La libertad individual es un mito y una ilusión porque estamos presos de nuestras particulares limitaciones físicas y mentales. Nuestros pensamientos, emociones y acciones están condicionados por patrones de hábitos profundamente arraigados en el ego que dictan nuestro comportamiento. Las circunstancias actuales y nuestra relación con los demás son creadas por este condicionamiento. Se trata de la operación de la confusión, los deseos, las esperanzas y los miedos que rigen la forma en que respondemos a las situaciones de la vida.

Intentando escapar del aburrimiento perpetuo, podemos quedar atrapados en el consumismo compulsivo, en la búsqueda adictiva del placer y en formas obsesivas de entretenimiento.  La imposición de controles y reglamentos restrictivos por parte de los padres o los funcionarios del gobierno conduce a la rebelión y la violencia. Incluso las compulsiones menores autoimpuestas, como llevar un atuendo apropiado -lino fino para ir al templo, traje y corbata para ir a la oficina o trapos punk para ir a la escuela- hacen que los resentimientos se enconen e influyan en nuestro comportamiento.

Los ideales y las aspiraciones espirituales pueden degenerar en un estado de satisfacción superficial. Una joven deseaba ser monja y servir a Dios; sin embargo, al ser testigo de las incorrecciones sacerdotales, la misoginia y otras hipocresías, se sintió traicionada y su fe quedó devastada. Así que se convirtió en administradora de empresas y se limitó a asistir a las iglesias importantes el día de descanso. Un joven aspiraba a viajar a la India y convertirse en un asceta religioso o tal vez unirse al Cuerpo de Paz y prestar servicio a los enfermos y hambrientos; en cambio, se desvió por el deseo de dinero, los placeres de la buena vida, y se convirtió en gerente de un banco con una mansión en los suburbios.

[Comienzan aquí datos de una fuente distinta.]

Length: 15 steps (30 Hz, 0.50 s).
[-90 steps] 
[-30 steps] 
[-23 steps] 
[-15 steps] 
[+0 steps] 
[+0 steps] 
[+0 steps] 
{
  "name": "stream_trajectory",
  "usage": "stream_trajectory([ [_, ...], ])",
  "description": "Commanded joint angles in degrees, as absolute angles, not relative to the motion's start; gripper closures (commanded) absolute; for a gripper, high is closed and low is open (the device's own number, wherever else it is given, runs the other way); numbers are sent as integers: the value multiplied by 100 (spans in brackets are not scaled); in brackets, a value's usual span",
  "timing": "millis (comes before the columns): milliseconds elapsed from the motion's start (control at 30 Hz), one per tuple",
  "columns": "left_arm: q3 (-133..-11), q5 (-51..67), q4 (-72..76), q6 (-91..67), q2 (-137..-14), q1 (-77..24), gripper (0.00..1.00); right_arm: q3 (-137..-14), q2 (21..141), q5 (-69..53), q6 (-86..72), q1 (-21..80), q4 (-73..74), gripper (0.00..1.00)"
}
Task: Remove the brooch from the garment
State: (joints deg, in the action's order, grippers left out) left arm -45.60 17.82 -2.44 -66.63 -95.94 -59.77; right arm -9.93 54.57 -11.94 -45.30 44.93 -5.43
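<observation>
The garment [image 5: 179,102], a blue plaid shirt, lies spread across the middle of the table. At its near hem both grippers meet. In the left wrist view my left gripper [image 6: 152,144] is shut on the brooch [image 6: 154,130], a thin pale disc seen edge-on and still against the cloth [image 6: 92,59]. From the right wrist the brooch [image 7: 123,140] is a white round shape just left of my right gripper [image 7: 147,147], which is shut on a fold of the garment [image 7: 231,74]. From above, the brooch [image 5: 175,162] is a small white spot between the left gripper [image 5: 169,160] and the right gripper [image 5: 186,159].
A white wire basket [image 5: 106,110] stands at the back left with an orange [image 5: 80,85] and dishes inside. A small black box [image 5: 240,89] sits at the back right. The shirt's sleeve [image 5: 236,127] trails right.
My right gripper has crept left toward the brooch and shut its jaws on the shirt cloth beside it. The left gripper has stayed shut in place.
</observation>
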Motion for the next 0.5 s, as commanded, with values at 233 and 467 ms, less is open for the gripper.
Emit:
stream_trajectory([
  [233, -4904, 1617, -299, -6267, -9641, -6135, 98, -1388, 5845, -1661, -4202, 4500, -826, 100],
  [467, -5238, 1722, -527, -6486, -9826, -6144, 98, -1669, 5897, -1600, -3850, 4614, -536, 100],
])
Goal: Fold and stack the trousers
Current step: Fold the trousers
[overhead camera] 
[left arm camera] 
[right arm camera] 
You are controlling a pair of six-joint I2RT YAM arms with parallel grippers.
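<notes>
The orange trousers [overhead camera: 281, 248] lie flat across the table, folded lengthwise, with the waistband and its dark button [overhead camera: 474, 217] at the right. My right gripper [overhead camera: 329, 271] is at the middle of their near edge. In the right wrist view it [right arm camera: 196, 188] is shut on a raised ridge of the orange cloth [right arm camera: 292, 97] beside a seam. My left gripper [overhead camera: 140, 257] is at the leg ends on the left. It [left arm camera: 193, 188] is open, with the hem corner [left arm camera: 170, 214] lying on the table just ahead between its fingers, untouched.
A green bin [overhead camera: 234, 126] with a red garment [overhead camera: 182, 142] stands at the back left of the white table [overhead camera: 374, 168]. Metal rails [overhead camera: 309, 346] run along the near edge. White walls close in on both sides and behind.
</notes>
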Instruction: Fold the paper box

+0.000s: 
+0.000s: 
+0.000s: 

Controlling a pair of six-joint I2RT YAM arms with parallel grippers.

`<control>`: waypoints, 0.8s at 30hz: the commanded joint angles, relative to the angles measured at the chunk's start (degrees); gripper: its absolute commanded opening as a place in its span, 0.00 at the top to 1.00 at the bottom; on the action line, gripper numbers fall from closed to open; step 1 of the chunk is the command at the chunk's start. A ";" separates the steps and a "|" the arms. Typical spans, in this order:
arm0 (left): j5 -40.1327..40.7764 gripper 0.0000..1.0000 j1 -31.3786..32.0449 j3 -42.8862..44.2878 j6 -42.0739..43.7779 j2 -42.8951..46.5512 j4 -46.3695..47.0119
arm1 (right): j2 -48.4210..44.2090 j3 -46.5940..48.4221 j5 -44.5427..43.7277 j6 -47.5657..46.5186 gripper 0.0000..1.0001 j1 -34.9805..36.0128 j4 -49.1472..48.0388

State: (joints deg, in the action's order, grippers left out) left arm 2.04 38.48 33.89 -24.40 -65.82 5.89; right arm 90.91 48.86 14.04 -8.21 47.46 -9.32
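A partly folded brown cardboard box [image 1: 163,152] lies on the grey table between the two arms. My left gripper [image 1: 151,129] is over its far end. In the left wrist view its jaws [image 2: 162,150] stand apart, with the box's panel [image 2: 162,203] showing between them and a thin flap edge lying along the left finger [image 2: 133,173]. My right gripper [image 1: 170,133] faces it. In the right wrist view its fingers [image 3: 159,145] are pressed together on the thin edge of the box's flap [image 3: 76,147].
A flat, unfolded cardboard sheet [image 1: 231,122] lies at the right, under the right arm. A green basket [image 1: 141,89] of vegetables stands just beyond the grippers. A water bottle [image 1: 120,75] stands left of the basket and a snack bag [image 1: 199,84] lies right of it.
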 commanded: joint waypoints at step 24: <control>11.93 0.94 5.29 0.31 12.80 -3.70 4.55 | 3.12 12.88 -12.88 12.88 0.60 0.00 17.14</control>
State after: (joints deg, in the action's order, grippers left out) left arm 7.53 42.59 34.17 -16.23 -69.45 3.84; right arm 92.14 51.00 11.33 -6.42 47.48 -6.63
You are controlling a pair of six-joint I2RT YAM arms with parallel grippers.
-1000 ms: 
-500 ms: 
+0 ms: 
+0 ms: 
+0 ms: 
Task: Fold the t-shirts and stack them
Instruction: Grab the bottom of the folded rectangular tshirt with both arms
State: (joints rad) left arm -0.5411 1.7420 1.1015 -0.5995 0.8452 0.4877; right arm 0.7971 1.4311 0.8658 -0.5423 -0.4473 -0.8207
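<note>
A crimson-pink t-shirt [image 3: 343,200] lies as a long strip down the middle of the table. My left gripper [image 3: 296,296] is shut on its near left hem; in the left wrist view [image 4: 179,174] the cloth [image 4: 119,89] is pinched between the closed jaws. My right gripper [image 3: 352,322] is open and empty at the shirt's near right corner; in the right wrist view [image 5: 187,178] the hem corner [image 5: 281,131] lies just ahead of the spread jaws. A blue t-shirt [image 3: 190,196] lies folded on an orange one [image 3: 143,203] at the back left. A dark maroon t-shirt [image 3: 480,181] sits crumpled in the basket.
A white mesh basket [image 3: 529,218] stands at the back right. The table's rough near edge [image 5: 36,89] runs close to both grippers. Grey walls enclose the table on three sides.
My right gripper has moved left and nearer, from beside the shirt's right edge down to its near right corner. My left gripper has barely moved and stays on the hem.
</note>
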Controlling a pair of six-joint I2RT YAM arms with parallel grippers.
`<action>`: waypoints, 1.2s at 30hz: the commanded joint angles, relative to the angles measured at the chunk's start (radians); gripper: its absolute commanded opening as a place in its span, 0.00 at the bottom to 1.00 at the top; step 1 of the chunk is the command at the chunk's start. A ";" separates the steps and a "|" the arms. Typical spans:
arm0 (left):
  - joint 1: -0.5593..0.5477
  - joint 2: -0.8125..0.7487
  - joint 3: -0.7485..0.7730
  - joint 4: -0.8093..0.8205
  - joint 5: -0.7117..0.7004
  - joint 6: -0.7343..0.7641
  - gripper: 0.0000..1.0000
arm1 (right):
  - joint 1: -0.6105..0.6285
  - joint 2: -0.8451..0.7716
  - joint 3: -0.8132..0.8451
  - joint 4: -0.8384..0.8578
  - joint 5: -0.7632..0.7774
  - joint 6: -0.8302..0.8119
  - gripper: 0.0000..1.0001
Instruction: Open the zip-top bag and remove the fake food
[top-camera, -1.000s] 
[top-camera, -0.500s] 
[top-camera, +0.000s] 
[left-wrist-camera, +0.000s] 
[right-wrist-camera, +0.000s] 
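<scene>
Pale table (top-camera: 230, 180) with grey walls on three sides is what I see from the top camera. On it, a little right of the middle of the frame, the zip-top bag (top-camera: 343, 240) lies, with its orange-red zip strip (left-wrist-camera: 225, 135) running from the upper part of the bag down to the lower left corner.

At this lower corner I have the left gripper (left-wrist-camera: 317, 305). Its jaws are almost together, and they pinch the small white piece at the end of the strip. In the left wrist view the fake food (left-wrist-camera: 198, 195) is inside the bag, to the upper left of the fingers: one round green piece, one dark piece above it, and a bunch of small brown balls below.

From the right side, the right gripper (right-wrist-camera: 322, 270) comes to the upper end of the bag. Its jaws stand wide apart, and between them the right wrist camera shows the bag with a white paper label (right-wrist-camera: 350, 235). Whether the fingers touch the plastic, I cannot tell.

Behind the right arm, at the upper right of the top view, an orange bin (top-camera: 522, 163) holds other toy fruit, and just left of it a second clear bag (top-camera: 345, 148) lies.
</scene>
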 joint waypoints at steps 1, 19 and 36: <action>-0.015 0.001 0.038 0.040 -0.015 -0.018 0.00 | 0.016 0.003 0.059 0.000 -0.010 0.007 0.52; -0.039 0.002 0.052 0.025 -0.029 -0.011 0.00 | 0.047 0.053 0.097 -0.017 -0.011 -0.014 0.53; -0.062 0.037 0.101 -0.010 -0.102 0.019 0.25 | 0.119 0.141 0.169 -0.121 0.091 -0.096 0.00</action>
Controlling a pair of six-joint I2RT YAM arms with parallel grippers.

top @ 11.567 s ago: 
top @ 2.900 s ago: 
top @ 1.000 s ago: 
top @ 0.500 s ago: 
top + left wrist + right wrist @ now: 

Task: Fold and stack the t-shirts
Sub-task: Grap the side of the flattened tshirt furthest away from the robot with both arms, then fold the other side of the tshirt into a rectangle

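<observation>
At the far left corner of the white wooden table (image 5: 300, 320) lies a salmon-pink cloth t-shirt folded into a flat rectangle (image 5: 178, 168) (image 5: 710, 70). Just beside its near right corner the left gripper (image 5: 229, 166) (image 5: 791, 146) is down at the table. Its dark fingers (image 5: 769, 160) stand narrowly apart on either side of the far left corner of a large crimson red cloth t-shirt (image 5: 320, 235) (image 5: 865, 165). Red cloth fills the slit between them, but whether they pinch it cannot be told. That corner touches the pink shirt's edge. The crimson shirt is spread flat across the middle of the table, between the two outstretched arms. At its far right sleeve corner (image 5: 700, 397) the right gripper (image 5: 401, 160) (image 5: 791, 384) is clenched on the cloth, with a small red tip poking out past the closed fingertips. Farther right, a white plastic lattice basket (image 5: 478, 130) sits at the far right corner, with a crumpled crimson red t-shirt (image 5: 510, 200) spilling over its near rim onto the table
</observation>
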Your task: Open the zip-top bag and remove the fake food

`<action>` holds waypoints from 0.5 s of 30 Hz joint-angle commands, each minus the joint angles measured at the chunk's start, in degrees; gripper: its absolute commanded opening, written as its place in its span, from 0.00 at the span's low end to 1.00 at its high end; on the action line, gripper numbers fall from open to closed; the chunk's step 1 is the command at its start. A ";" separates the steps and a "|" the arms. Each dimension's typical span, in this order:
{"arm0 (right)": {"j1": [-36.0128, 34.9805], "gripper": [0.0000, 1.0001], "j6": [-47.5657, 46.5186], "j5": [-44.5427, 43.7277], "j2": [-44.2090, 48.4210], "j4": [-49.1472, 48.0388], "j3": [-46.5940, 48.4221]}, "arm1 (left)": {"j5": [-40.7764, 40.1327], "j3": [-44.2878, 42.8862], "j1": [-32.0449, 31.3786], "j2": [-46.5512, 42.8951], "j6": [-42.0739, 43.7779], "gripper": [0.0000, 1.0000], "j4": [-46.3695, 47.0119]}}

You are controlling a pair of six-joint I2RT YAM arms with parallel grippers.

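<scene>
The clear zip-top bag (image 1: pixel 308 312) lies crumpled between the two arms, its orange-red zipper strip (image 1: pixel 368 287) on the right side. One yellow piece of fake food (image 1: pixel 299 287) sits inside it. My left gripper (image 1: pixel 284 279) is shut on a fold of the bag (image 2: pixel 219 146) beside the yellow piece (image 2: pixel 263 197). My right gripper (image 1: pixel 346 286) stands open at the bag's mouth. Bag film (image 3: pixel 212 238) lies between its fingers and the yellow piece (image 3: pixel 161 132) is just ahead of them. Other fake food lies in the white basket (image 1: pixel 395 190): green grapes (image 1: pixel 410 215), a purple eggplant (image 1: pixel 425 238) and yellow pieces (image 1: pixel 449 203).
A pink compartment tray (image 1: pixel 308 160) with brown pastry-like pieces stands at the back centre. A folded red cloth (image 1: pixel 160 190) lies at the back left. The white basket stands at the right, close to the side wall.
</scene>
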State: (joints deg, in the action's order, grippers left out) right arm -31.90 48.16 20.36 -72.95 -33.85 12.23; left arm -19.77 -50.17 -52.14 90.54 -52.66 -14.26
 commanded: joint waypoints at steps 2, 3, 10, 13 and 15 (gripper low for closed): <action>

Para satisfacer el deseo de un significado más profundo de la vida, algunos de nosotros nos conformamos con la pertenencia nominal a una iglesia o templo. Podemos sentirnos atraídos por una variedad de las llamadas búsquedas espirituales y unirnos a una secta religiosa exótica o a un movimiento de culto de moda. Si esto resulta decepcionante, la búsqueda de sentido se convierte en un rechazo de todo lo espiritual y nos convierte en un materialista hedonista. La pérdida de nuestra aspiración original puede conducir a una apatía generalizada hacia el bienestar de los demás. Esta actitud da cabida a la participación ciega e ilusa en normas sociales destructivas, como nuestros fallos en la administración del planeta, los conflictos violentos, el apartheid, el genocidio y una variedad de distinciones raciales, económicas y de clase pervertidas.

Hay un viaje que ilumina la salida de la oscuridad, de la incertidumbre y la confusión, hacia el espacio brillante de la alegría y la paz. Con la práctica de la meditación como base, el proceso de entrar en relación con nuestra espiritualidad innata da frutos de altruismo, amor, claridad, paz y bienestar.